En la vida, la realidad de lo que nos sucede suele estar marcada por diferentes tramos de subida y de bajada. Solemos culpar al entorno de nuestros fracasos y ser excesivamente estridentes con nuestras propias capacidades. En muchas ocasiones medimos el impacto de nuestros actos con una regla cuyo patrón no está calibrado, y que a veces nos ciega a la hora de ver cuál es la realidad de nuestro comportamiento. 

Existen dos tipos de personajes a nivel social que son la medida clara de cómo realidad y ficción se mezclan a la hora de percibir comportamientos reales. Uno es aquel que tiene una ambición positiva de mejorar y que traza sus objetivos vitales en base a dar pasos cortos pero firmes. Este personaje es feliz con sus pequeños logros, reflexiona y trata cada momento en la vida como un pequeño disfrute. Conocerás a este tipo de persona porque parece dar poca importancia a lo cotidiano cuando día a día se ve el resultado de su esfuerzo, y también sabrás que estás al lado de un futuro triunfador silencioso porque no hará de cada suceso un ejercicio de falsa modestia. Luchar por ser cada día mejor no es algo de lo que vanagloriarse, sino que debe ser una obligación y poder afrontar la vida con actitud y felicidad la muestra de que estamos agradecidos a poder vivir ‘esos pequeños momentos’

Luego la vida nos da un baño de realidad y nos recuerda esos pequeños absurdos que rondan tóxicamente nuestro quehacer cotidiano. El otro tipo de comportamiento que marca muchas veces  nuestra poca existencia. Esa gente que, a pesar de no valer para mucho más que llorar y quejarse, suele ponerse en el centro de su propio mundo para irritación de los que les rodean. Los verás porque evidentemente, todo lo bueno que sucede es gracias a ellos, nada habría salido sin ellos, lo que va mal ya lo dijeron ellos y lo peor es que nunca fue su culpa. Estas personas son un sumidero de energía y no hay forma humana de cambiar su forma de pensar, te hacen pasar de cero a mil en un segundo desgastando las ganas que tengas de seguir adelante con tus ilusiones y sus proyectos.

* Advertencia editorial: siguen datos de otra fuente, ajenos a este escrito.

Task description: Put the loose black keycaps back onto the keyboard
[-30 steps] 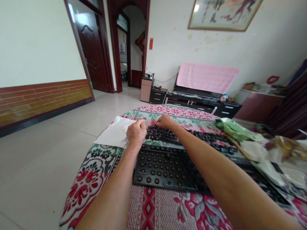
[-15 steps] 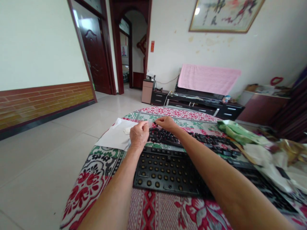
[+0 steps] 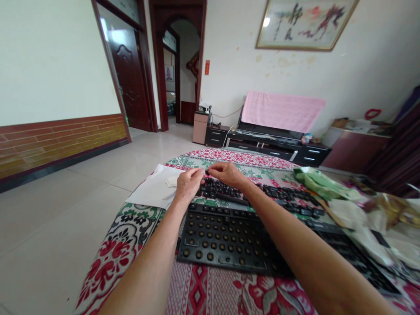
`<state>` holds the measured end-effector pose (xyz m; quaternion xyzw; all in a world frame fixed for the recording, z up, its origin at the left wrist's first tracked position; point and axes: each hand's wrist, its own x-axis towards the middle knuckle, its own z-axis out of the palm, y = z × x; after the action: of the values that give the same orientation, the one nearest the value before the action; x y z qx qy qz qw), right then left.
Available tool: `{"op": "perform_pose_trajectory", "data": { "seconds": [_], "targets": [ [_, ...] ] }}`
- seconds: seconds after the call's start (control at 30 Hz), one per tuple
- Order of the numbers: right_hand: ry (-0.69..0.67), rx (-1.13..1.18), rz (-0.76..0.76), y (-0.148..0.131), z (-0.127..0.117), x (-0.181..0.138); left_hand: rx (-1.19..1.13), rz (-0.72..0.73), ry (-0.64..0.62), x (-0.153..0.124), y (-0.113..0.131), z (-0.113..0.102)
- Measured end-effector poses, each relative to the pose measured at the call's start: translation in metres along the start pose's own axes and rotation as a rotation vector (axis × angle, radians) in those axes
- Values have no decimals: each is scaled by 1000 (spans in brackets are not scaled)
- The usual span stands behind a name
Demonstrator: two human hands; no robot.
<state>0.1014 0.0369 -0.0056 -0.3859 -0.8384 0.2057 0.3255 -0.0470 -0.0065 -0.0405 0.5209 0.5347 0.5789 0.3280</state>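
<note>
My right hand [image 3: 226, 173] pinches a small black keycap [image 3: 207, 172] above the far side of the table. Close to it, almost meeting its fingertips, my left hand [image 3: 189, 183] has its fingers pressed together; what they hold, if anything, is too small to make out. Beneath the hands lie rows of loose black keycaps [image 3: 277, 191]. Nearer to me, between my forearms, rests a black keyboard [image 3: 216, 234] with most keys off, its round key seats bare. A white sheet of paper [image 3: 147, 188] lies left of my left hand, with a small folded white piece [image 3: 171, 181] on it.
A patterned cloth [image 3: 114, 245] covers the round table. To the right are another dark keyboard [image 3: 361, 258], a green plastic bag [image 3: 323, 181] and crumpled wrappings [image 3: 351, 210]. Beyond the table stands a black TV cabinet [image 3: 311, 154], with a pink towel [image 3: 282, 111] draped over a screen.
My right hand has moved slightly left with the keycap, bringing it closer to the left hand. The left hand has turned, its fingertips now pointing toward the keycap. The view has shifted slightly.
</note>
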Motion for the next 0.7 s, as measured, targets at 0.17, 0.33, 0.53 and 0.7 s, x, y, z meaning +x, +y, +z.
{"op": "perform_pose_trajectory", "data": {
  "seconds": [0.17,0.33,0.53,0.7],
  "targets": [
    [-3,-48,-167,-15,4,2,-422,-227,-44,-3,8,2],
    [-108,-86,-178,-13,-1,10,-558,-282,-12,-2,9,-2],
    [-187,-511,-34,13,-1,12,-591,-266,174,0,8,-5],
    [-219,-693,-80,22,6,10,-599,-252,198,1,6,-5]
  ]
}}
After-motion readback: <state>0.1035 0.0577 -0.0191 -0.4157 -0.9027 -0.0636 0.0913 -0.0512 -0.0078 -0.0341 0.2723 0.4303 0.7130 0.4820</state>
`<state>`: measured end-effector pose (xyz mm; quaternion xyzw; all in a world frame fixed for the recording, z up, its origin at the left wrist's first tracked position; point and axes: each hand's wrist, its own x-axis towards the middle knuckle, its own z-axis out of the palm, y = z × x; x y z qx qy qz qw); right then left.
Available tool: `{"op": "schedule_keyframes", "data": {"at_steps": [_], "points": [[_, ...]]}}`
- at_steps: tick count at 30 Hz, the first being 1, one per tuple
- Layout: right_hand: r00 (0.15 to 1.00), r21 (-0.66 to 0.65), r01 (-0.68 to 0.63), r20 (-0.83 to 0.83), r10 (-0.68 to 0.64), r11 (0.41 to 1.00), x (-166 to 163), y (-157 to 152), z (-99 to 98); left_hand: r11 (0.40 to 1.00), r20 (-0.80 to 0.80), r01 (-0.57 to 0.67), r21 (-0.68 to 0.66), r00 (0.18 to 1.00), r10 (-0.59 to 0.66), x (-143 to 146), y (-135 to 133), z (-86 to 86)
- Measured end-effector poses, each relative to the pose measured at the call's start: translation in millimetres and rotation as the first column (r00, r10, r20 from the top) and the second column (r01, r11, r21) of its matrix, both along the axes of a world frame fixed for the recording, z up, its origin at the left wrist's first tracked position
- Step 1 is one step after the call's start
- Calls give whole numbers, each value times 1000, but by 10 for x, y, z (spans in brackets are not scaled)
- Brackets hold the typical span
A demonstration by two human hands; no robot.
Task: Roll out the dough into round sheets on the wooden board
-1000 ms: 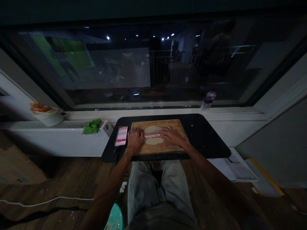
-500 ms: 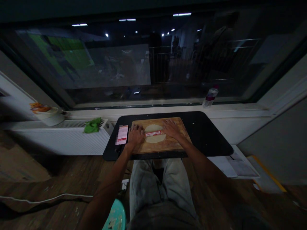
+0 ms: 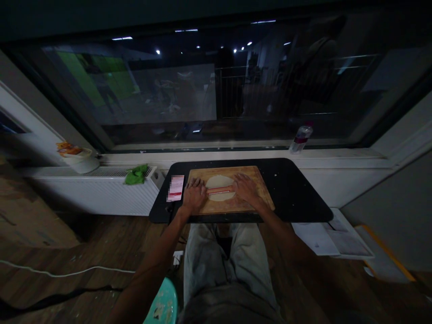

Pero lo que más diferencia las dos tipología de personas es la ausencia de fantasmas. Si vemos la situación en perspectiva nos daremos cuenta que a los dos caracteres les pasan las mismas cosas, mismas suertes y mismas desgracias, tienen porcentajes de éxito familiares pero mientras que aquellos que ven la vida de forma positiva actúan como si tuviesen el control y la responsabilidad sobre su vida, los segundos siempre ven fantasmas, siempre creen en factores externos inadecuados y lo peor de esto, es que nunca se libran de esa pequeña sombra que creen que les ataca.